Maybe it's like one of those grocery store discount cards, where they track your actions to market to you. You know, get it scanned at the "Globalization NO!" rally, and you'll get flyers in the mail from Earth First, or something.

Then again, like the Subway card which, after being punched ten times gets you a free 12-incher (Don't even say it), maybe it's the number of events you attend that get you some free consideration. For instance, attend ten "Bush knew!" events and get a free t-shirt reading "Someone elected Gray Davis, and all I got was a $38 billion deficit."

"Bsti: Was there some point to that, other than to imply that noticing that various groups of people believe various stupid things is bullying?"

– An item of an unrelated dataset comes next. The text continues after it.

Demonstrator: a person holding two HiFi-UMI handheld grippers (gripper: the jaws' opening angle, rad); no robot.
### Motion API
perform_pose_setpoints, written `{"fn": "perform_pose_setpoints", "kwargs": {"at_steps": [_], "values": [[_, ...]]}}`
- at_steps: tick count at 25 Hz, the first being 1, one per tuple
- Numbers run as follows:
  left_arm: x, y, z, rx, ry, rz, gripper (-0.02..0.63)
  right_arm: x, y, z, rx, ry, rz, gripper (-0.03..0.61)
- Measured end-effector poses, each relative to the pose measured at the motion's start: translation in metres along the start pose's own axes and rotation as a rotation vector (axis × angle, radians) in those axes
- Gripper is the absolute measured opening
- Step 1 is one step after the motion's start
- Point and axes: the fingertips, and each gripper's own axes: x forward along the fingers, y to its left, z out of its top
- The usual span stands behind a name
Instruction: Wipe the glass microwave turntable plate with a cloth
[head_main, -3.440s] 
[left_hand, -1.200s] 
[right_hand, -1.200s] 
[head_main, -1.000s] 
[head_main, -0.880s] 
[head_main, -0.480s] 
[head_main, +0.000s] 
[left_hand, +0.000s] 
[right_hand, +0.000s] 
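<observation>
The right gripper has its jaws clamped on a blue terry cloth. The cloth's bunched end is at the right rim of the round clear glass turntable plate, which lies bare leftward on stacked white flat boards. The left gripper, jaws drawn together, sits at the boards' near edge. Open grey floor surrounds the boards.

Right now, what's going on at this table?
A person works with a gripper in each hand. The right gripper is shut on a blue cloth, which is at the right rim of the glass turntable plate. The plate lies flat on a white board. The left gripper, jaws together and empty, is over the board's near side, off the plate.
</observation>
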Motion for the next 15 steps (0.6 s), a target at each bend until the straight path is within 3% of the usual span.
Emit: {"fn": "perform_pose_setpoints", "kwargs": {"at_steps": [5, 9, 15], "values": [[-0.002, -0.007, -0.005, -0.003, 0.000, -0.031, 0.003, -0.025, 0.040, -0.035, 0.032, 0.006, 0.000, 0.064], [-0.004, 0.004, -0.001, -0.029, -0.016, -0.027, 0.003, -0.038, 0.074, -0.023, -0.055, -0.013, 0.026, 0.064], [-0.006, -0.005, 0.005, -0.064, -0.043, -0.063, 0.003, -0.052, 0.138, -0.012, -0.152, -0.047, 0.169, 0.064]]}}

Naw, not really. Both sides do it, I prefer to stay out of it, and am frankly very tired of it.
Childish, IMO.
It's all Hannity/Coulter-Speak to me and both sides are guilty of it in one form or other.
I tend to read conblogs and ignore demblogs so I see more of it on the con side.
Don't really care, I just think it's silly.
But I am not the sharpest knife in the drawer anyway.

About Bill Maher.

He launched his career, as many comics do, with one really funny joke. It went like this:

I was raised by a Jewish father and a Catholic mother. Confession was interesting. "Forgive me, Father, for I have sinned. . .and I assume you know my attorney, Mr. Rosen."

Problem is, he hasn't been funny since.

So Maher's dumb joke went whooshing over your head because it wasn't funny? I found it unfunny, and I still got his pisher of a point. I mean, I could see missing the joke and puzzling over it and saying "Man, I just don't get this", but you (and many readers) instantly concluded that it was a Lefty, Republican-bashing, anti-capitalist, pro-vegan dig at SUV owners. This led you to then go on for paragraphs about something he didn't come close to saying, which then became Maher's fault for not being funny.

It's more likely that you saw the words "SUV owner" under Maher's name and leapt into a instinctive defensive crouch. It made for a good round of "Dogpile on the Moonbat", but not much for insightful commentary.

So it's Maher not being funny enough that made his joke go whooshing over your head. I see.

I'm gonna kinda go out on a limb here and guess that you saw the words "SUV owner" under Maher's byline and went into a defensive Moonbat-bashing mode, ripping him to shreds for saying things he didn't say. That seems a little more likely to me than the "not funny" excuse, unless you're admitting that Lefties now have the power to cloud your mind!

Sorry! Somehow I posted two darfts of one post. I think MY mind is in the clouds.

Jasond, go back and reread the "joke".

I have read a book... "Status civilization" by Robert Sheckley... I think everybody MUST read it. Problems of this blog are discussed there very attentievly!!!